**RAW DATA**

● ● ●

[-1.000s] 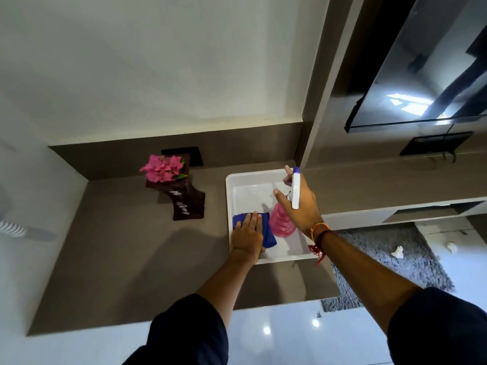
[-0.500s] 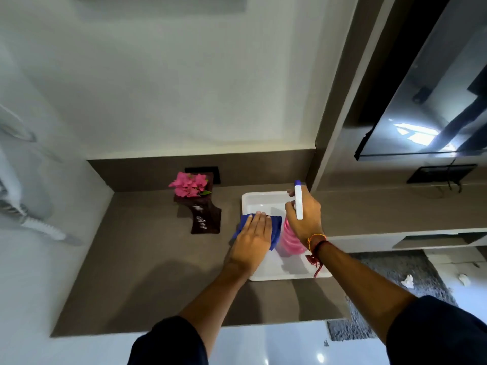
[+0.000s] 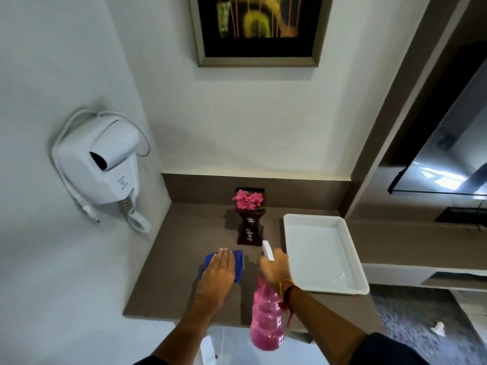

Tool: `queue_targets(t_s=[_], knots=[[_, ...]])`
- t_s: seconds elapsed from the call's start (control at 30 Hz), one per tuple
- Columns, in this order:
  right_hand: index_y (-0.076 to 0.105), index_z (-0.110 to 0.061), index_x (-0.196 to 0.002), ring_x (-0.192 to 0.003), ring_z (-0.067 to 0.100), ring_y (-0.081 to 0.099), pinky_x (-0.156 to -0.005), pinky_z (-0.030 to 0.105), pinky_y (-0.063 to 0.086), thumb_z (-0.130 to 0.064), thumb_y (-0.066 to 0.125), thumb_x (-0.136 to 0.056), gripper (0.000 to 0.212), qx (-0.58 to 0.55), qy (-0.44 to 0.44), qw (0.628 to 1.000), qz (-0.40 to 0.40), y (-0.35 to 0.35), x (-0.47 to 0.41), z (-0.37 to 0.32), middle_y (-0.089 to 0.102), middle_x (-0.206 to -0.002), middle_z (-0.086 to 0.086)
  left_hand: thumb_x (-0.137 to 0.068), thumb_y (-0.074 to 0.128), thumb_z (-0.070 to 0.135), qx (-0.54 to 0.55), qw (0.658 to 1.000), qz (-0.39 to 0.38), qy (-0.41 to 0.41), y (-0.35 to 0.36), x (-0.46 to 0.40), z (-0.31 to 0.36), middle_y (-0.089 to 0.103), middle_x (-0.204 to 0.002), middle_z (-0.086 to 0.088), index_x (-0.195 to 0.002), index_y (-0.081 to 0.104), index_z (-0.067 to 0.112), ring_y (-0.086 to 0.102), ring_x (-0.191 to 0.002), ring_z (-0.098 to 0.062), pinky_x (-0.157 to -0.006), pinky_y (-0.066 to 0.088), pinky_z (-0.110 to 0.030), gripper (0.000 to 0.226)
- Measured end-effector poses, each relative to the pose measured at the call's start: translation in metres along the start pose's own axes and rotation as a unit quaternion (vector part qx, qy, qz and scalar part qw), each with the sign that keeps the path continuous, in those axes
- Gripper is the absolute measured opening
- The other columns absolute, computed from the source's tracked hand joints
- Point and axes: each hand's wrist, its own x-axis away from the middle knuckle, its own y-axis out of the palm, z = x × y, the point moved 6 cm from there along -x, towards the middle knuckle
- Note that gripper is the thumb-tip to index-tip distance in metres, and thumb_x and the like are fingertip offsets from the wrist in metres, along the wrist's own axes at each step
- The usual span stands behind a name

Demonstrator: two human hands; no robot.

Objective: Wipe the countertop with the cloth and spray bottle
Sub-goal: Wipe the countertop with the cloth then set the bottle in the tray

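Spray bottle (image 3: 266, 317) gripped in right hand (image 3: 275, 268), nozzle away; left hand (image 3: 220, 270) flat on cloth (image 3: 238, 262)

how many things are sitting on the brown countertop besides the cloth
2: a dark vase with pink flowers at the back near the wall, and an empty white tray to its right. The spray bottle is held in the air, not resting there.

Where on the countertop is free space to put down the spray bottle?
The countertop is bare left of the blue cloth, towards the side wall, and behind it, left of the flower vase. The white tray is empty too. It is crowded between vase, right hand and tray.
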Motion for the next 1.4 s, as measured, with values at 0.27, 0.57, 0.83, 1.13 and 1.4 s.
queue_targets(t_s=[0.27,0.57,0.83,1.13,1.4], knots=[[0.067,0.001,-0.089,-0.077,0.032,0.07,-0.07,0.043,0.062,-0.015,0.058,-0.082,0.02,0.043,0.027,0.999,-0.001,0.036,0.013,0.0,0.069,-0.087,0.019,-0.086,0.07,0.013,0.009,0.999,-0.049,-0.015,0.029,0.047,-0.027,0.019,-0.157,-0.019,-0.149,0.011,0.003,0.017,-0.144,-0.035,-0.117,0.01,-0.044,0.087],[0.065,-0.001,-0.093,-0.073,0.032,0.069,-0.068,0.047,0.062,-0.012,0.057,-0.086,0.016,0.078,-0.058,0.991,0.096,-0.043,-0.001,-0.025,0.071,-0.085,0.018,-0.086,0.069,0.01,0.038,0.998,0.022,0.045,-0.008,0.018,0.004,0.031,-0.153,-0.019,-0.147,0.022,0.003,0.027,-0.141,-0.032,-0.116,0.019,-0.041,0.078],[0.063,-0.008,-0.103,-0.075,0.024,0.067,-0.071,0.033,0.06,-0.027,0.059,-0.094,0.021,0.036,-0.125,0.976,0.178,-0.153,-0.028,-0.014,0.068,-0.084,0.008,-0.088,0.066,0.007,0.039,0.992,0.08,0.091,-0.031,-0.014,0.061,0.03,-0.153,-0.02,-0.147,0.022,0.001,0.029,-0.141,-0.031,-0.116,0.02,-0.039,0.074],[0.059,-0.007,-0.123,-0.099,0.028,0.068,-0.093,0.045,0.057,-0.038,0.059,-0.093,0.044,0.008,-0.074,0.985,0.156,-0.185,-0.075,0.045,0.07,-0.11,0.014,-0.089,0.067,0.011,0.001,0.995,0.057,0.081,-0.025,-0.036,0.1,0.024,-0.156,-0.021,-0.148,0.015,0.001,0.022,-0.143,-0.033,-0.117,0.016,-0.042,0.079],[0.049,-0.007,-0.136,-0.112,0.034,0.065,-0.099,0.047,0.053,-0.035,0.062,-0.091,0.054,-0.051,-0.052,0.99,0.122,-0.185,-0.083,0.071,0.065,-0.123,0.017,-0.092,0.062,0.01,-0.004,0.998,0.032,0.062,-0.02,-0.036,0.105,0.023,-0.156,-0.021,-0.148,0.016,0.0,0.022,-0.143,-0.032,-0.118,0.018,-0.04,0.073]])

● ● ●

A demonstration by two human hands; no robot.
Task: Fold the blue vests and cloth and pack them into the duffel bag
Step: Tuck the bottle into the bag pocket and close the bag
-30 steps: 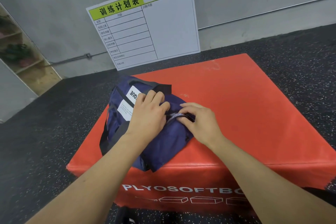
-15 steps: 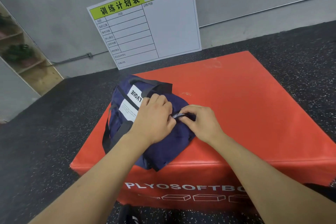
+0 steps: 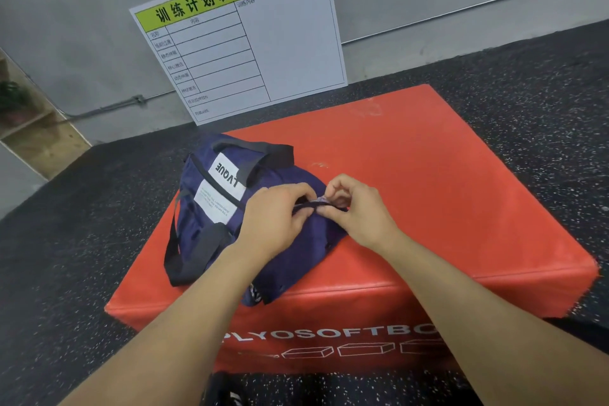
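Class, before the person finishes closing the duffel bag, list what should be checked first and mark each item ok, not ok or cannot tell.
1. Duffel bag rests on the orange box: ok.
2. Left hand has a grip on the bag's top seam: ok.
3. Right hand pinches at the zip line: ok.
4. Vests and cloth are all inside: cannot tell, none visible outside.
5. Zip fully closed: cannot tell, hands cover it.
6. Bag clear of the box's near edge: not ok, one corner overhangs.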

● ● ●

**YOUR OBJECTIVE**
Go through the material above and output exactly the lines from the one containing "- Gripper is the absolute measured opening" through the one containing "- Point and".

**TASK RESPONSE**
- Gripper is the absolute measured opening
- The other columns absolute, computed from the source's tracked hand joints
- Point and axes: each hand's wrist, its own x-axis away from the middle knuckle, its own y-axis out of the palm, z = x × y, the point moved 6 cm from there along -x, towards the middle knuckle

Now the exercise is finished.